223088 Clinically-assessed vs. self-reported measures of BMI: Implications for type 2 diabetes prevalence in U.S. middle-aged and older adults

Tuesday, November 9, 2010

Cynthia LaCoe, BA , The Department of Biobehavioral Health, The Pennsylvania State University, University Park, PA
Objectives: In response to concerns about the accuracy of self-reported (SR) body mass index (BMI; kg/m2) and type 2 diabetes in middle-aged and older adults, particularly older adults who experience more physical and cognitive changes that may affect their self-reports, we examined the accuracy of these measures in adults aged 50-74 and over age 74. Methods: We used contemporary, nationally representative National Health and Nutrition Examination Survey (NHANES) 2005-2006 data (n=713) to study the accuracy of SR BMI (based on SR weight and height) and SR diabetes (SR of doctor diagnosis) compared to CA BMI (based on NHANES clinical height and weight) and CA diabetes (≥126 mg/dL) in two adult age groups, controlling for theoretically and empirically important sociodemographic variables. Results: We found strong positive correlations between SR BMI and CA BMI in both younger and older age groups (r=0.9471, p<0.0001; r=0.9391, p<.0001, respectively) and between SR diabetes and CA diabetes in both groups (r=0.6222, p<0.0001; r=0.6591, p<0.0001, respectively). Logistic regression analyses indicated that the variance in diabetes explained SR BMI in both age groups (R2=0.0846, p<0.0001; R2=0.1466, p<0.0001) were similar to that explained by CA BMI (R2=0.0805, p<0.0001; R2=0.1628, p<0.0001). The same was true when SR and CA BMI predicted CA diabetes. Conclusions: Overweight, underweight, and diabetes are troublesome conditions in aging Americans. Our results indicate that SR measures of these conditions are valid, even in older adults, ensuring accurate and equitable screenings for and research on these chronic conditions in older adults.

Learning Areas:
Epidemiology
Public health or related research
Social and behavioral sciences

Learning Objectives:
1. Identify mental and physical changes that occur later in the lifecycle. 2. Assess the accuracy of self-reported measures of health (i.e., type 2 diabetes and BMI), compared to clinically-assessed measures of health, in middle-aged and older adults. 3. Discuss the value of using middle-aged and older adults’ self-reported health in population health research and community-level needs assessment programs.

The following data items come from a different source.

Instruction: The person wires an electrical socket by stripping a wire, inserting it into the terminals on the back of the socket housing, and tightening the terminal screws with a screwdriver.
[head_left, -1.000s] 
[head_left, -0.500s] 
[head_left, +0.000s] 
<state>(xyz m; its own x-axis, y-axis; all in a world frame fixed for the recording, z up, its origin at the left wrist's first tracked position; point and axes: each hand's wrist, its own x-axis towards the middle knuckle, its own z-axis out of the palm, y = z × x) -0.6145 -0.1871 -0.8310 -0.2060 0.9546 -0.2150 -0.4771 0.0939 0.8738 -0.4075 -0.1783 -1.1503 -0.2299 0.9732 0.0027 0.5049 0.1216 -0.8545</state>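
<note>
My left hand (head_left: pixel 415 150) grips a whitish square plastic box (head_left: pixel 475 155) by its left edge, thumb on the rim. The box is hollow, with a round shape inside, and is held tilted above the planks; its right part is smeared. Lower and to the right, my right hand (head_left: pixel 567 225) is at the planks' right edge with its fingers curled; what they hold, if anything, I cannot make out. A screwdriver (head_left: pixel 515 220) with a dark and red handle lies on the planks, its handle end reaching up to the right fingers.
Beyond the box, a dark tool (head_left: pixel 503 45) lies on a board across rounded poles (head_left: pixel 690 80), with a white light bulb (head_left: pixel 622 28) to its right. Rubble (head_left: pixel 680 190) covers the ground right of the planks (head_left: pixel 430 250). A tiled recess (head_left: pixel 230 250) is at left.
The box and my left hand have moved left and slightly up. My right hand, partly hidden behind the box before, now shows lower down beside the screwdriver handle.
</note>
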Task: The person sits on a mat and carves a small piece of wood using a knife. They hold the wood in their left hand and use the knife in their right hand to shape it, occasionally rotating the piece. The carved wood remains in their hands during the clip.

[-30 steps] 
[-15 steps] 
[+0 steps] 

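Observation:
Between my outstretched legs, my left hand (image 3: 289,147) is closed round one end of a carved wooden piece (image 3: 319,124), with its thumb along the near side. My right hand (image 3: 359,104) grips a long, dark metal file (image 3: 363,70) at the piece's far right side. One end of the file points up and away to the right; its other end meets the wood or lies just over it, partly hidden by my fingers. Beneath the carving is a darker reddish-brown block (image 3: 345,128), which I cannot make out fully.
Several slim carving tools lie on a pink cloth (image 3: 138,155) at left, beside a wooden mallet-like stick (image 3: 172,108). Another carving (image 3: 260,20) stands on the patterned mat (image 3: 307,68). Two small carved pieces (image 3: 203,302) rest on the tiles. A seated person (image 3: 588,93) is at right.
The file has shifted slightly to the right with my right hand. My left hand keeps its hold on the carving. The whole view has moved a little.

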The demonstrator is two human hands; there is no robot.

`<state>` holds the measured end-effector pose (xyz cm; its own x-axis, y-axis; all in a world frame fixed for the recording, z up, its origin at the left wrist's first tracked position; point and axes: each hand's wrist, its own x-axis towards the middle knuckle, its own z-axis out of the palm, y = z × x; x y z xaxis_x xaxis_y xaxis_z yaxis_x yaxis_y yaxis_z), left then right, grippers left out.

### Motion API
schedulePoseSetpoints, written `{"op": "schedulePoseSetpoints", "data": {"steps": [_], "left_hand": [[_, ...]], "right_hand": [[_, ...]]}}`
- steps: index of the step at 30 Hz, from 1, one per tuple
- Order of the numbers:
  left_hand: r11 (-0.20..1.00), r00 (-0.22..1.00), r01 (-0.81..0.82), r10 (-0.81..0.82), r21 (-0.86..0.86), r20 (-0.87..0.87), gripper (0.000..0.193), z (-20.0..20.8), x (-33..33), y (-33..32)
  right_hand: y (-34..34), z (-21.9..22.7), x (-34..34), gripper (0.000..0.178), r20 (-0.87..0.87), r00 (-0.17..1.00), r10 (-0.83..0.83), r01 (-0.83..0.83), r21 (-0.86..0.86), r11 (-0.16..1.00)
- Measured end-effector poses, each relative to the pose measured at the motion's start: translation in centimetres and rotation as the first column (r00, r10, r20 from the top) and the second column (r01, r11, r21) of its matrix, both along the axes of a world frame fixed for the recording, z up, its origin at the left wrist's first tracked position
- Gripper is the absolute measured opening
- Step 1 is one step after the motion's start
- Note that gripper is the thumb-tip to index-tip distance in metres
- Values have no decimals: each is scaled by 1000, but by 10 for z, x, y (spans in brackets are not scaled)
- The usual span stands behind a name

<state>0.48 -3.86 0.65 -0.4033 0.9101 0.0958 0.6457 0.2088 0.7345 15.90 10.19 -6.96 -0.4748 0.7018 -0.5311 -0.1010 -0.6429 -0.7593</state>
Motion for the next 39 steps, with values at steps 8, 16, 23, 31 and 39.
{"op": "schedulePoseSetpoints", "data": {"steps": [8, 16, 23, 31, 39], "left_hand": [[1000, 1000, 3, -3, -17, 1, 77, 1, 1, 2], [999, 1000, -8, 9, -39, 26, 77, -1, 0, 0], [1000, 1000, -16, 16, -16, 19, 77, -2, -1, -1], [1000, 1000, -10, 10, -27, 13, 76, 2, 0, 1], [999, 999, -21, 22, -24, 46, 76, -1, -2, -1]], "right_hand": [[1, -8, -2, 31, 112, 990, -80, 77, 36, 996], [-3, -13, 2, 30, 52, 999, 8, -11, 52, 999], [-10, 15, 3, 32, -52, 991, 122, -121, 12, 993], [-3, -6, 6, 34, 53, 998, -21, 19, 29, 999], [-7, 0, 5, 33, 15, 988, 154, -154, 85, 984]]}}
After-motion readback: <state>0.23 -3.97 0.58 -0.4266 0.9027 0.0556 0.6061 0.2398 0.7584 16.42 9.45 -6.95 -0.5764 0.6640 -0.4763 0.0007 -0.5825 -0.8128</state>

Keywords: Aging, Chronic Diseases

Presenting author's disclosure statement:

Qualified on the content I am responsible for because: as a Ph.D. candidate being trained by Dr. Linda Wray, a gerontologist, I have substantial knowledge about health and aging theories and about population research. In addition, I was the primary researcher on this study.
Any relevant financial relationships? No

I agree to comply with the American Public Health Association Conflict of Interest and Commercial Support Guidelines, and to disclose to the participants any off-label or experimental uses of a commercial product or service discussed in my presentation.